Cinta Maya Diana (part 1)



"Kamu udah gila kali ya, ndeketin dia, mencoba jatuh cinta, terus kamu tinggalin hanya untuk keperluan survei?"
"Tentu saja aku waras! Justru aku harus melakukannya dengan sadar. Sesadar-sadarnya, agar aku bisa mendeskripsikan semua perasaan dan emosi-emosi yang muncul nantinya."
"Tapi, kenapa harus dia? Kenapa yang usianya jauh lebih muda? Kamu kan bisa cari yang mapan yang seumur?"
"Hahaha ... kamu tahu sendiri, kan? Semua harus terkontrol. Semua harus sesuai dengan aturan permainan dan skenario yang aku tetapkan. Dan aku harus tetap yang pegang kendali!"
"Dengan kata lain, kamu takut jatuh jatuh cinta beneran dan nggak bisa move on? Dasar sinting! Cinta dipermainkan demi sebuah novel!"
"Novel ini jiwaku! Dan aku sudah lupa bagaimana rasanya jatuh cinta. Jadi aku harus benar-benar jatuh cinta kembali agar bisa menghidupkan tokoh Alea. Jadi tugasmu hanya ingatkan aku kalau perasaanku sudah mulai tak terkontrol. Melenceng dari skenario!"
"Oke! Sak karepmu! Aku kan cuma asisten!" sentak gadis bersepatu kets itu sambil membanting tumpukan naskah di meja. Tepat di depan hidungJulian!
Setelah terlalu lama vakum dari dunia kepenulisan yang telah membesarkan namanya, penulis yang novel pertamanya best seller itu harus mencari hal baru, semangat baru, darah segar, yang bisa memompa adrenalinku agar bisa menuangkan ide-ide segar yang tak hanya disukai oleh pasar tapi bisa memuaskan rasa kangen para penggemar.
Sialnya, Pak Prayogo, bos sebuah penerbitan besar itu menyuruhnya menulis genre metropop, khas generasi urban masa kini. Tak ada pilihan lain. Skenario itu harus dijalankan, atau novelnya akan ketinggalan jaman. Lelaki botak itu memang enterpreneur sejati. Feelingnya tentang pangsa pasar sebuah buku tak pernah meleset. Dan Julian terpaksa harus mengikuti kemauannya, atau namanya akan tenggelam dan dilupakan!
---
Diana, sebuah nama yang manis. Calon penulis berbakat dengan larik-larik puisi yang memikat. Ada sebuah keresahan dan kesepian dalam tiap baitnya. Cerpen-cerpennya pun cukup memikat. Dari beberapa kesempatan memberikan kritikan di sebuah grup kepenulisan, mereka menjadi dekat. Saran-saran Julian yang memberikan kritikan membangun membuat tulisan gadis itu semakin berbobot.
Laki-laki itu memang pandai memainkan perannya dengan baik. Penulis senior yang ramah, jago menulis puisi, religius, pandai memberikan kritikan yang memotivasi, dan jago melawak adalah daya pikat yang tak diajarkan di buku mana pun, yang selalu dengan mudah menaklukan hati tiap wanita, tak terkecuali hati Diana yang perasa. Siapa yang tak melambung hatinya didekati seorang Julian Iskan?
"Ini sudah enam bulan, Jul! Hentikan semua sandiwara ini atau kamu akan melukai hati orang-orang yang kamu cintai!" serang Dian, sang asisten, untuk ke sekian kalinya.

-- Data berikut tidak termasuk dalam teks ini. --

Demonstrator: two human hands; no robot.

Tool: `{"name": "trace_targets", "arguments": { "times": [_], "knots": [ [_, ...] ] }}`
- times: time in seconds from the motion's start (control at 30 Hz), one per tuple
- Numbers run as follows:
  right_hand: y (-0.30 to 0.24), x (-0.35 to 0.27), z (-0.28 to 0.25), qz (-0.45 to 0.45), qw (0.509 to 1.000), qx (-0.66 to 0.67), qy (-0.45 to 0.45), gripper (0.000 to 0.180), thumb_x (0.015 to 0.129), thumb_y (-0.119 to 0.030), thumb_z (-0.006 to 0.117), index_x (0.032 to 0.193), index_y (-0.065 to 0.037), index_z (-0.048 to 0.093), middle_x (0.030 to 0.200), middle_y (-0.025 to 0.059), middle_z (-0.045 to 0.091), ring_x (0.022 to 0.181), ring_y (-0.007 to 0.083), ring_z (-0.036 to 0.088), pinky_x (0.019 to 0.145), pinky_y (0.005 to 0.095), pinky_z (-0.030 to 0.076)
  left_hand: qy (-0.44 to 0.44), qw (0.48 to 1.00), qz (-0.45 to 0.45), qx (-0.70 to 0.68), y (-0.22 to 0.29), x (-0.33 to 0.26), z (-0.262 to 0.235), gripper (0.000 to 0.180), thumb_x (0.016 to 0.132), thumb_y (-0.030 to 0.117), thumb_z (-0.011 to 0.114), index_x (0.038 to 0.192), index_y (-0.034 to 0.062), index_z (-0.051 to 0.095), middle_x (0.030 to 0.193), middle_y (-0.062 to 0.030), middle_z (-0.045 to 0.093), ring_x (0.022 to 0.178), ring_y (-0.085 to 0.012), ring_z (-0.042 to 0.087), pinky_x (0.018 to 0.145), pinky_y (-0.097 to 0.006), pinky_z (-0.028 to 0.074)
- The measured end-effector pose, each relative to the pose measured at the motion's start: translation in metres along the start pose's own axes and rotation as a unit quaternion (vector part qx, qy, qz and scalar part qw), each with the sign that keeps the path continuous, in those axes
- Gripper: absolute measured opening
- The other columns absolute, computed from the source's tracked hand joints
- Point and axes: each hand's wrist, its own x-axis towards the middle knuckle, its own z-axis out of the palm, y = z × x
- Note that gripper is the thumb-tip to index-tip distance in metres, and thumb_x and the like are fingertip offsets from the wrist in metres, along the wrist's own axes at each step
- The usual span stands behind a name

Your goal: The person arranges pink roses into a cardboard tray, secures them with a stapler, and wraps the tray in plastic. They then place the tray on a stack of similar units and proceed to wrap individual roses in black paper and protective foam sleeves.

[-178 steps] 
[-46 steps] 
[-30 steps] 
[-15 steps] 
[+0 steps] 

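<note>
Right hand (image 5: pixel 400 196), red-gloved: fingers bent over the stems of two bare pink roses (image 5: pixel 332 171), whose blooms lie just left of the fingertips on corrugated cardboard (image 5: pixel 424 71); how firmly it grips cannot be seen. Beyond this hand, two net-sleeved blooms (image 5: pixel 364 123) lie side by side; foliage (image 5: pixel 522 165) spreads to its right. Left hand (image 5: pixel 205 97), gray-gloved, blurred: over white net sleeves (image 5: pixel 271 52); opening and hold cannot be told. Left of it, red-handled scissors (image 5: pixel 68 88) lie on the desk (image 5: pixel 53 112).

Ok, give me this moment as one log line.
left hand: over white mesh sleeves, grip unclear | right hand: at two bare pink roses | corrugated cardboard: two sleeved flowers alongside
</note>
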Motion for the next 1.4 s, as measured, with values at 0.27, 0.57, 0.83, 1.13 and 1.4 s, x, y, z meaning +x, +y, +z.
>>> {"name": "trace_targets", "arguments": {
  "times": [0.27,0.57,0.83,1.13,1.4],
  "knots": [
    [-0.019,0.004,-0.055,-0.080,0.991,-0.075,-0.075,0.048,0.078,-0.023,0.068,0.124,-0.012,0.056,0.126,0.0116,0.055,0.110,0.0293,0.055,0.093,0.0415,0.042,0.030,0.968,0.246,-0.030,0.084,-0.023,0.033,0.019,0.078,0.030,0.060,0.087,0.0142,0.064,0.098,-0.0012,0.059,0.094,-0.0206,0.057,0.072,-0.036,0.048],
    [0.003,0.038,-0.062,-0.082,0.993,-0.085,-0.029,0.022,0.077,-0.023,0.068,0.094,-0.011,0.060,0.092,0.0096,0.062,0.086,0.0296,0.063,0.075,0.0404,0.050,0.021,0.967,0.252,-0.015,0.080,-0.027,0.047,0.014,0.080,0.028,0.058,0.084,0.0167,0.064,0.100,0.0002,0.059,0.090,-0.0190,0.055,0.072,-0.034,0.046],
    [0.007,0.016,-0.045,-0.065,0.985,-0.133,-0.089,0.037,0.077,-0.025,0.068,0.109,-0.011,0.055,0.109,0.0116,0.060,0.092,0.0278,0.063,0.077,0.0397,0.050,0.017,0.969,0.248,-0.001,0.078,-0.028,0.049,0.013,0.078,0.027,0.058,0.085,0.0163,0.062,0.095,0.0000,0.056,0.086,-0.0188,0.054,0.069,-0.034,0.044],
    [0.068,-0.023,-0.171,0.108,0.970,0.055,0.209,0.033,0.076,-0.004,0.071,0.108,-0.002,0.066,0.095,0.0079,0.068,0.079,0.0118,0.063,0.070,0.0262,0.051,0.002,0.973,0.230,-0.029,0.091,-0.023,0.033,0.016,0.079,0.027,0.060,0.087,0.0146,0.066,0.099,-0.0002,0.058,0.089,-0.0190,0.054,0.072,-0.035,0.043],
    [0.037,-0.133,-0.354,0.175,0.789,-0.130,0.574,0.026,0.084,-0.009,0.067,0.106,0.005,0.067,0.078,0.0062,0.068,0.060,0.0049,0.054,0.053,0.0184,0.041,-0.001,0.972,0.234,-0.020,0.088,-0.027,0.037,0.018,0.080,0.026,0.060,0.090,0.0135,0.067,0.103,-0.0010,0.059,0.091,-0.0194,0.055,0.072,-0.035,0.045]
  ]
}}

"Tanggung, bentar lagi novelku kelar!"
"Apa jangan-jangan kamu udah jatuh cinta beneran, dan tak sanggup melepaskannya seperti skenario semula?" kejar gadis yang telah rela membantunya selama karirnya menjadi penulis itu. Sebagai seorang asisten, Dian melakukan banyak hal seperti membantu melakukan riset, mengetik naskah, mencarikan referensi dan banyak hal lain yang sangat membantu Julian.
"Emang apa salahnya kalau aku jatuh cinta beneran?" jawab pria itu datar. "Itu, kan nggak sesuai dengan skenario kita, Jul!" sahut Dian kesal. Ah, Julian, kamu tak pernah tahu perasaan seorang wanita! Batinnya sedih. "Dasar laki-laki! Selalu saja egois!"
"What??"
"Dengar, ya, Julian Iskan, penulis senior yang hebat. Kamu harus kembali ke rencana semula. Lupakan Diana dan cintamu yang maya itu! Selesaikan novelmu segera, atau karirmu akan sekarat! Pokoknya aku nggak mau tahu, ya," sungut gadis itu sambil sekali lagi membanting tumpukan naskah di meja sampai kertasnya berserakan tak karuan.
Hmmm ... benar juga kata Dian. Pak Prayogo menunggu draft final novelku. Kalau tenggat waktunya sampai terlewat aku pasti digorok sama dia. Huh! Beginilah nasib penulis di negeri ini. Selalu tak punya kebebasan berekspresi. Selalu tersandung masalah UUD. Iya, UUD! Ujung-ujungnya Duit, batin pria berusia hampir empat puluh tahun yang masih betah membujang itu masygul. Diana ... bagaimana aku harus mengakhiri ini semua?